Whenever a line in the data below includes the string "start", copy it out.
##### Exercise data #####
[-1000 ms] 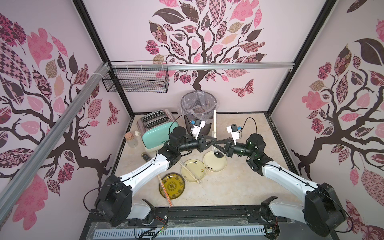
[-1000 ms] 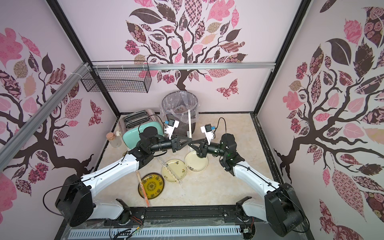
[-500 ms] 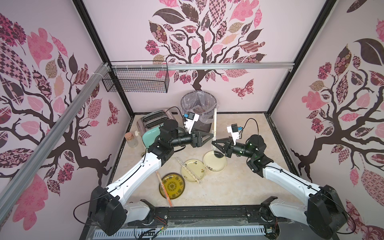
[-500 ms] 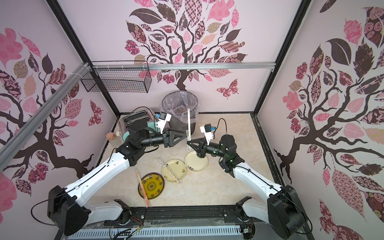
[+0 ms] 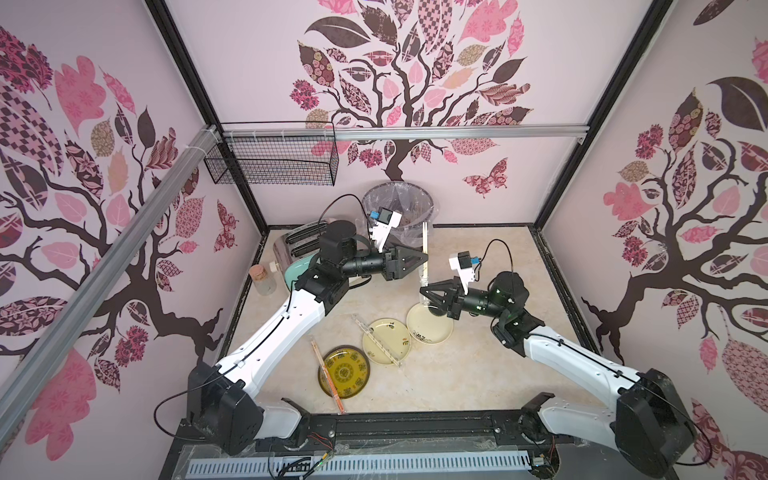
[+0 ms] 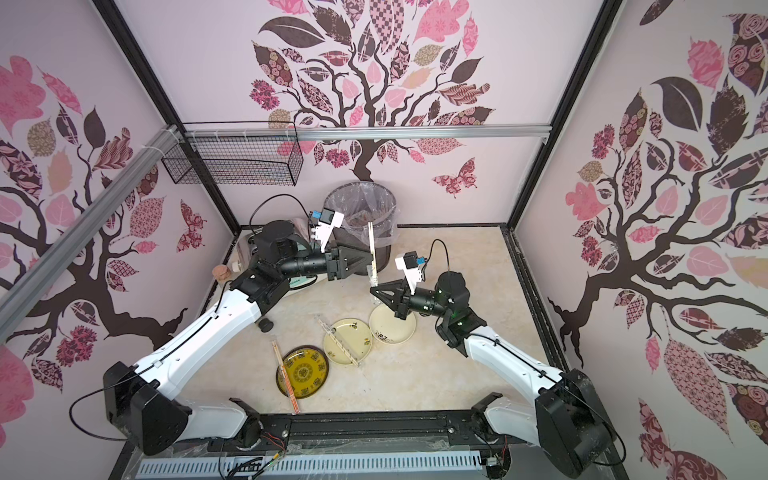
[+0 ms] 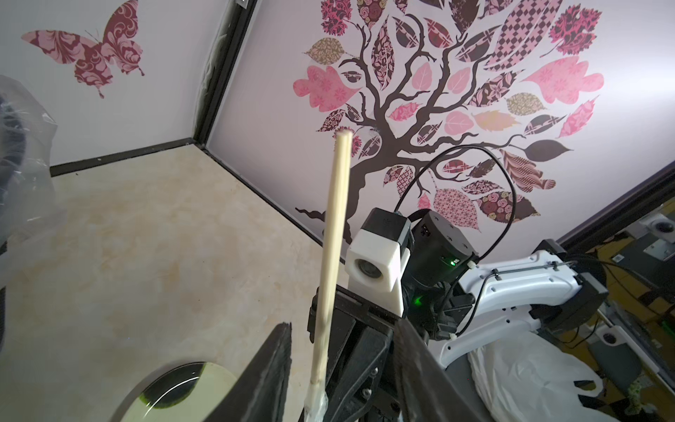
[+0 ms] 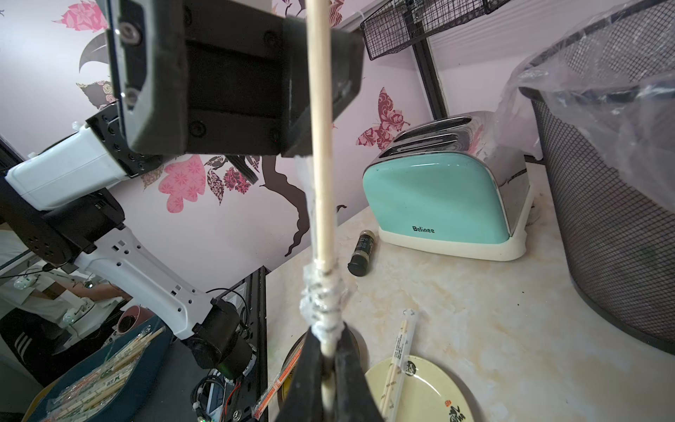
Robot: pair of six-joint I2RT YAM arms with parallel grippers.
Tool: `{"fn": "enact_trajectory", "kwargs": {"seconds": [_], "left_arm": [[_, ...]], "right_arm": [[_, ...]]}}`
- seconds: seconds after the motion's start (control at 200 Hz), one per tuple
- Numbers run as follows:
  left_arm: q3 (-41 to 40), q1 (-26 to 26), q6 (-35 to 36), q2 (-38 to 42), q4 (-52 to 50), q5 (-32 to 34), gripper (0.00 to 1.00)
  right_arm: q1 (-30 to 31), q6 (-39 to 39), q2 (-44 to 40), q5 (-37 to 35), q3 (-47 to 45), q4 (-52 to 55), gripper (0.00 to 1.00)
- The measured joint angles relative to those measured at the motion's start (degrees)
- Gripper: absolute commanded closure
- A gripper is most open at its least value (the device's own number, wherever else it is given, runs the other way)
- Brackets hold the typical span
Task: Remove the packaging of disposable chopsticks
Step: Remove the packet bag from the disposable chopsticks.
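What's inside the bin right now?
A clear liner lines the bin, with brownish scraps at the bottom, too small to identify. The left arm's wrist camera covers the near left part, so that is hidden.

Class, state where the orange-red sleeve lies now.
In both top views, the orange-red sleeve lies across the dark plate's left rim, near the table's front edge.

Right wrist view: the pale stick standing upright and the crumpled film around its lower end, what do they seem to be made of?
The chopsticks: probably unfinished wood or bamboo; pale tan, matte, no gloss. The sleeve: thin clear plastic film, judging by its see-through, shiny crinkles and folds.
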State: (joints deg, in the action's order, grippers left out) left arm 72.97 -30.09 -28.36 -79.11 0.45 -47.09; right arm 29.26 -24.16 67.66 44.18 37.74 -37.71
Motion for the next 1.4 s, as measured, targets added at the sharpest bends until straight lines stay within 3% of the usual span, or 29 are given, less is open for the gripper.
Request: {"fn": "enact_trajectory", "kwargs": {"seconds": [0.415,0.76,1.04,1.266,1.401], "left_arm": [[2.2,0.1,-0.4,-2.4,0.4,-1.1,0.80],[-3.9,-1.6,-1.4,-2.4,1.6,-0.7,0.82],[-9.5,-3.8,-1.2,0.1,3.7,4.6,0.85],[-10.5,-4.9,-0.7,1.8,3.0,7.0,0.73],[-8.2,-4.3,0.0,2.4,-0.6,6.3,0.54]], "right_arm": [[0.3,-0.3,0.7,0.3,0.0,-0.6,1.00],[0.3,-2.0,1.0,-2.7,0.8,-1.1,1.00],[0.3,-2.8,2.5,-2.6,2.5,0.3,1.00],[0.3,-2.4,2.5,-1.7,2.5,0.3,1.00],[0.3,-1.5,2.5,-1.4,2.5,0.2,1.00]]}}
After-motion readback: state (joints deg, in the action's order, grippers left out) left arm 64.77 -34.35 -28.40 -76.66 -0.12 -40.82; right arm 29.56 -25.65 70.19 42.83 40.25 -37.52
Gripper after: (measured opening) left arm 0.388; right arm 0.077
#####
**Reply to the task:**
- seconds: seconds after the motion's start (control at 200 Hz), one per tuple
- The measured joint angles relative to those measured at the motion's start (degrees)

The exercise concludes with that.